> [Work task] When the data below is printed, every line must match exactly and the images must be absent.
'''
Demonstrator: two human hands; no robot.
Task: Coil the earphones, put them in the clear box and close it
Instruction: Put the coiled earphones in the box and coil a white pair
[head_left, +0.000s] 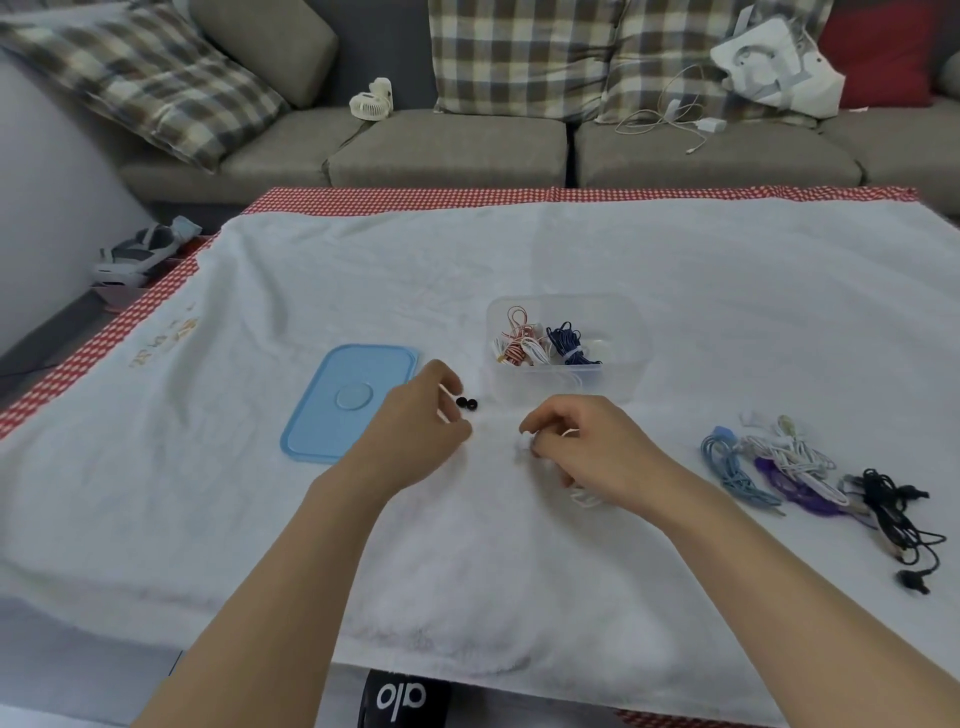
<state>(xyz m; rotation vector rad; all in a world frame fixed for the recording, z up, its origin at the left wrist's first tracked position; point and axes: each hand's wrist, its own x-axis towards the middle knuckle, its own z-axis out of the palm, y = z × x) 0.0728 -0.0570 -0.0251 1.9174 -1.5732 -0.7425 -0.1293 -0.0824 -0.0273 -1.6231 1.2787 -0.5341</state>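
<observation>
My right hand (587, 447) grips a pair of white earphones (584, 496) low over the white towel; a white earbud shows at its fingertips and a loop of cord sticks out under the palm. My left hand (415, 431) hovers beside it with fingers curled; whether they pinch the thin white cord is unclear. Two small black ear tips (466, 402) lie just beyond its fingers. The clear box (618, 317) stands open behind my hands and holds coiled red-white, white and dark blue earphones. Its blue lid (332, 410) lies flat to the left, partly under my left hand.
More earphones lie in a row on the right: a light blue coil (737, 473), a white and purple tangle (795, 467) and a loose black pair (893, 514). A grey sofa with checked cushions stands behind the table (395, 200). A black object shows at the front edge.
</observation>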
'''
> [Completed exercise]
Demonstrator: two human hands; no robot.
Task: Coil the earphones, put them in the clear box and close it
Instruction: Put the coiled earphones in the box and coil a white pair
[head_left, +0.000s] 
<state>(xyz m; rotation vector rad; all in a world frame fixed for the recording, z up, its origin at the left wrist's first tracked position; point and axes: each hand's wrist, its own x-axis towards the middle knuckle, its own z-axis out of the palm, y = z × x) 0.0728 -0.0570 -0.0251 1.9174 -1.5732 -0.7425 -0.1293 -0.0824 -0.0273 -1.6231 1.2787 -0.5341</state>
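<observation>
My right hand (587, 447) grips a pair of white earphones (584, 496) low over the white towel; a white earbud shows at its fingertips and a loop of cord sticks out under the palm. My left hand (415, 431) hovers beside it with fingers curled; whether they pinch the thin white cord is unclear. Two small black ear tips (466, 402) lie just beyond its fingers. The clear box (618, 317) stands open behind my hands and holds coiled red-white, white and dark blue earphones. Its blue lid (332, 410) lies flat to the left, partly under my left hand.
More earphones lie in a row on the right: a light blue coil (737, 473), a white and purple tangle (795, 467) and a loose black pair (893, 514). A grey sofa with checked cushions stands behind the table (395, 200). A black object shows at the front edge.
</observation>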

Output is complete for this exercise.